[WHAT THE EXERCISE ASKS]: How many separate lines of the data contain "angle"? Give the count and nothing else.

Stored records
┄┄┄┄┄┄┄┄┄┄┄┄┄┄┄┄┄┄┄┄

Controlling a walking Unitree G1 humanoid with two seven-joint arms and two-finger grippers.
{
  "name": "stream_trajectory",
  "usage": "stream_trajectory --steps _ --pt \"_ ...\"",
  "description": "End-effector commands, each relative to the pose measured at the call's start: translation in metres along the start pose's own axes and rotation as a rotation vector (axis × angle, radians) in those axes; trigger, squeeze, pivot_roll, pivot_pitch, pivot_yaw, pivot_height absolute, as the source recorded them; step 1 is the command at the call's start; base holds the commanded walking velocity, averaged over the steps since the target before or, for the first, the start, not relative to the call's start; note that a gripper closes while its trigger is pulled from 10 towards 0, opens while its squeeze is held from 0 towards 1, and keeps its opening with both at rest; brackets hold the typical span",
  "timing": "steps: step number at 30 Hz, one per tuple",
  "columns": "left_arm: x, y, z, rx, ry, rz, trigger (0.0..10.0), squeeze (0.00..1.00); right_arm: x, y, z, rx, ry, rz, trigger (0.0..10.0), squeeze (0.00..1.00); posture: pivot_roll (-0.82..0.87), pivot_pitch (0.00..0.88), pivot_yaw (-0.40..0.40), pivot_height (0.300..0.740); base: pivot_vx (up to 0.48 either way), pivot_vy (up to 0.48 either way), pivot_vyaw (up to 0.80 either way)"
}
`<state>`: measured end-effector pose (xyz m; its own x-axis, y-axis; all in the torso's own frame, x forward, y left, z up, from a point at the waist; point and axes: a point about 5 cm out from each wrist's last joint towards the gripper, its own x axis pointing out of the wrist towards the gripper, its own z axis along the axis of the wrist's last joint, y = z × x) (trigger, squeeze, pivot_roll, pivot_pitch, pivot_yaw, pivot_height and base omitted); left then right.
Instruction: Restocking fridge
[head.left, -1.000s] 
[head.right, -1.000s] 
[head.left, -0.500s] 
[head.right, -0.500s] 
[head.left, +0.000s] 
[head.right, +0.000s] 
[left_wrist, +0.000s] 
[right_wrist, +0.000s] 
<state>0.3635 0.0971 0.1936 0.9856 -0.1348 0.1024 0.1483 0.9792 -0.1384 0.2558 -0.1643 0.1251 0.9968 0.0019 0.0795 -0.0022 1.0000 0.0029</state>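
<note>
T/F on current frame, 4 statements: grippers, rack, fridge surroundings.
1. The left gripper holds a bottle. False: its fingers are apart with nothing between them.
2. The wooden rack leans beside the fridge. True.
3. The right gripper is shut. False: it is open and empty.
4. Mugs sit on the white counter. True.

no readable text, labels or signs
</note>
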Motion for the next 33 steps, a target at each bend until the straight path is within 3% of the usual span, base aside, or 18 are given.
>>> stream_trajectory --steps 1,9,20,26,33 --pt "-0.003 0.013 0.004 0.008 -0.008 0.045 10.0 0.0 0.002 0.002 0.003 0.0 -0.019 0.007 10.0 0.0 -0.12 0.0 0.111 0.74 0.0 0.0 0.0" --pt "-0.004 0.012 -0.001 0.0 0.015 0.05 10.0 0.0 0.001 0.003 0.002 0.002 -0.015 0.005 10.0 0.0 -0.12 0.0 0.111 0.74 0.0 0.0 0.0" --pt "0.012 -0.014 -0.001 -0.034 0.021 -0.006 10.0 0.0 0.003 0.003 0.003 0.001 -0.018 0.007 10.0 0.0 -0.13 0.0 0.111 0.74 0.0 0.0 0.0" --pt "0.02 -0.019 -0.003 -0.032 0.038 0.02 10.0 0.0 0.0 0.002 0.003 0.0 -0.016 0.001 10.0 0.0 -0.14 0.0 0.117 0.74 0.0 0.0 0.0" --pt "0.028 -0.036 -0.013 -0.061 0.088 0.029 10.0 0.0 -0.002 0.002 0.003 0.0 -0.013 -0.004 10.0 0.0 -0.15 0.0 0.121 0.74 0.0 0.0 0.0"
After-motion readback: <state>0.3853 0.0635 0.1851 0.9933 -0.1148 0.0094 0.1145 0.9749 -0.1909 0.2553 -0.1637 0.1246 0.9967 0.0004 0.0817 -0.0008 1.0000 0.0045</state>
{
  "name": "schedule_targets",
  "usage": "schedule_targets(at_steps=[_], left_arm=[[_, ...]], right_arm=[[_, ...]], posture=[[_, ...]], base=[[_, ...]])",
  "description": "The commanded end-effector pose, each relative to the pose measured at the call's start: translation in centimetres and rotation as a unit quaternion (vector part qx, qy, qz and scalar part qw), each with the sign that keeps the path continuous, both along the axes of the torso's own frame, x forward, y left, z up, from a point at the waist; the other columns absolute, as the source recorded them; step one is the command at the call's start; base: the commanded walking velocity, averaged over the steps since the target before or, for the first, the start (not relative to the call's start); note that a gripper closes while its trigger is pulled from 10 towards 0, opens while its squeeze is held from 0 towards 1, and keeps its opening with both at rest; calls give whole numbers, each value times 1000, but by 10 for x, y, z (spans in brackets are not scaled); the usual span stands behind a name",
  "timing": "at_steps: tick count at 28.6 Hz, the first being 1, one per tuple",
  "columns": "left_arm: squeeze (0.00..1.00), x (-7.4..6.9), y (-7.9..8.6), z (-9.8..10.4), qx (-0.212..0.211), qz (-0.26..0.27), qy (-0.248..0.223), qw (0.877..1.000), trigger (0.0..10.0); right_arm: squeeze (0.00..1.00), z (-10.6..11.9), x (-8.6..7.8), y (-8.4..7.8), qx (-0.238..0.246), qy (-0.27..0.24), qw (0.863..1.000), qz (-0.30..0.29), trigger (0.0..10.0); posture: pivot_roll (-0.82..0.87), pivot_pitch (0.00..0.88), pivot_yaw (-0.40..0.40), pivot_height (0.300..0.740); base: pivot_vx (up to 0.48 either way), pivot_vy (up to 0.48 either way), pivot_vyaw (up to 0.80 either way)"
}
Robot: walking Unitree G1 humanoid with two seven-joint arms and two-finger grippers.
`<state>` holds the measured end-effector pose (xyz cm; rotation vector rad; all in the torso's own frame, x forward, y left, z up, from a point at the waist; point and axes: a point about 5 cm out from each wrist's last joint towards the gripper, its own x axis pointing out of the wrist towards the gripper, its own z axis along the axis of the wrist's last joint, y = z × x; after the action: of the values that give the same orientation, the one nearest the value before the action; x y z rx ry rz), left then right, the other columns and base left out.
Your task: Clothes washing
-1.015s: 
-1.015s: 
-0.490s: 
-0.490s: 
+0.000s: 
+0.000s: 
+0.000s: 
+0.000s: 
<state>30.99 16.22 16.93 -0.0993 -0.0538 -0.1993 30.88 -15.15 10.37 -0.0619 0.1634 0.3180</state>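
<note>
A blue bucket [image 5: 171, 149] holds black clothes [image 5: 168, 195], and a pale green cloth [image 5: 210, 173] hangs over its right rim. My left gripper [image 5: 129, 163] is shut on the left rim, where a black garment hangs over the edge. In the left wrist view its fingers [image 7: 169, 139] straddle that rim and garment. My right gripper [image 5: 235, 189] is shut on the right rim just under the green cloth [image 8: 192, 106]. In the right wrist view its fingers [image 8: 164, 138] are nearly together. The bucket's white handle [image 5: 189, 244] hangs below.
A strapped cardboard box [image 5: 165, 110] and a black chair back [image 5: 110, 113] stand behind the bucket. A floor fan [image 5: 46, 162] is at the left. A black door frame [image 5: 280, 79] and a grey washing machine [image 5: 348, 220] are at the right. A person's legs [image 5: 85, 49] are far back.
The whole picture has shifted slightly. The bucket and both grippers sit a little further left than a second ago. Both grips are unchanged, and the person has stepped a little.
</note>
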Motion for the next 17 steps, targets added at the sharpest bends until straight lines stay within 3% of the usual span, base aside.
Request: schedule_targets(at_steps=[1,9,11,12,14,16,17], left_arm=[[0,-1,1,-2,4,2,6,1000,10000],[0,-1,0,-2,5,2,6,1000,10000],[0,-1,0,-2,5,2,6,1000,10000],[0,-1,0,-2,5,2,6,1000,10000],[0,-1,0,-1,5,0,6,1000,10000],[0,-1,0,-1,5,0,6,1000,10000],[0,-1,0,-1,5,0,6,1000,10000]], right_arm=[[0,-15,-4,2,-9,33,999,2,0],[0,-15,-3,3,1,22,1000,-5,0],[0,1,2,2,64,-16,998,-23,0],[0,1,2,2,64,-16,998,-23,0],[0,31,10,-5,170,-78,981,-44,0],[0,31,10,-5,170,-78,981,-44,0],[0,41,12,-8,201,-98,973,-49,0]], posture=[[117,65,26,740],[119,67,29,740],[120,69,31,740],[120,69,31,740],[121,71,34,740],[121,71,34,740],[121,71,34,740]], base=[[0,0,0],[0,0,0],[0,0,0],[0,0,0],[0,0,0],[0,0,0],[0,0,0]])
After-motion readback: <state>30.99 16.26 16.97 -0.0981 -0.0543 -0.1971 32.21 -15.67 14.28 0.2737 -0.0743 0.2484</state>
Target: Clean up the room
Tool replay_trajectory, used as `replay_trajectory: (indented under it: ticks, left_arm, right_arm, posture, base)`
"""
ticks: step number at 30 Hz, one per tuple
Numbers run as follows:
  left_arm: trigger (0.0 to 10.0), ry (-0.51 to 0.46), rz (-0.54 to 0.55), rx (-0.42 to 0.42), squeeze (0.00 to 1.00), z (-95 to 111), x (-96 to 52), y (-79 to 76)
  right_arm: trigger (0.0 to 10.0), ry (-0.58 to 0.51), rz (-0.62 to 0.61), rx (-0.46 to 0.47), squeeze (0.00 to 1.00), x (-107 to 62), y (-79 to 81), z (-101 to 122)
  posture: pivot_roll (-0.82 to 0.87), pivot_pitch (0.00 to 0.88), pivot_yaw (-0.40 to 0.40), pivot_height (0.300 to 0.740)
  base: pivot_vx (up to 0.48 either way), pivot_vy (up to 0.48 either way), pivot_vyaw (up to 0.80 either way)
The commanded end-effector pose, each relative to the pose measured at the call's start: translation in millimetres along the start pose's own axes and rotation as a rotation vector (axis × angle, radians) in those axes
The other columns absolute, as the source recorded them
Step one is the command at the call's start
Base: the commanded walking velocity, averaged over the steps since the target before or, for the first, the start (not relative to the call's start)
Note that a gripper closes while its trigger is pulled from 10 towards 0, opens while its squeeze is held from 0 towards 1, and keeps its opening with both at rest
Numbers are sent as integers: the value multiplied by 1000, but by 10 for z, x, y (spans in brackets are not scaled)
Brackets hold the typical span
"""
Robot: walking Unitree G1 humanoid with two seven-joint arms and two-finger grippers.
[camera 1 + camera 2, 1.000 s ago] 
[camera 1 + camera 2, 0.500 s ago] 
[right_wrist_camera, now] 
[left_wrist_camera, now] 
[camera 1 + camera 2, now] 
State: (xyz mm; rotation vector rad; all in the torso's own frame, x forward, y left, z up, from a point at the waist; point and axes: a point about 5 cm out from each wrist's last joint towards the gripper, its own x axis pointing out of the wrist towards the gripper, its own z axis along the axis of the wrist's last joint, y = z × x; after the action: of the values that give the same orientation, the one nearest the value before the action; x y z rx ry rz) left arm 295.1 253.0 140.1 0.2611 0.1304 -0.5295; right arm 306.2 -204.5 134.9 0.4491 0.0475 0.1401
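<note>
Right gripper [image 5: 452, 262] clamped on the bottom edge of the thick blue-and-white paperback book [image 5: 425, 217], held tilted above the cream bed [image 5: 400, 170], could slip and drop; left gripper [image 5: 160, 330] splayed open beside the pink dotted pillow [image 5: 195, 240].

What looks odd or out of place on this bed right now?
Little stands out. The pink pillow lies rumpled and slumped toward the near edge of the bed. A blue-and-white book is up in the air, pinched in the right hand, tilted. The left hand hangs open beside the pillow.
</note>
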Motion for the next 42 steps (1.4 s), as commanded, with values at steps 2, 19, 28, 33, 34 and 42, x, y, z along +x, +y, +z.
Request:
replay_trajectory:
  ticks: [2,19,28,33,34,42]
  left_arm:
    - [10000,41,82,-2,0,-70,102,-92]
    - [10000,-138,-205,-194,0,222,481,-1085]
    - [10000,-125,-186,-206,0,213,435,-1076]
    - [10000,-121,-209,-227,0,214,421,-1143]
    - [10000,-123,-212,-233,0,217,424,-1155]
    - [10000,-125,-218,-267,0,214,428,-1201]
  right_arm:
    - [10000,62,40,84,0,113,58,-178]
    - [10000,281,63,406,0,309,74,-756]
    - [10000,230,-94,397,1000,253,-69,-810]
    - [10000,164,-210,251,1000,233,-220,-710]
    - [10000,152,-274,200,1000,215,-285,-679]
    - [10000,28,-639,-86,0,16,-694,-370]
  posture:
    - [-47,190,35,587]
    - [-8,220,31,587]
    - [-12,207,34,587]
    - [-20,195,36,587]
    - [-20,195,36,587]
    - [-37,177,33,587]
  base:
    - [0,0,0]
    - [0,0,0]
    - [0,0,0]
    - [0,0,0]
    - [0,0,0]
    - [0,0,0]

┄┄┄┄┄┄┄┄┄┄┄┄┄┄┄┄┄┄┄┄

[RESPONSE BELOW]: 2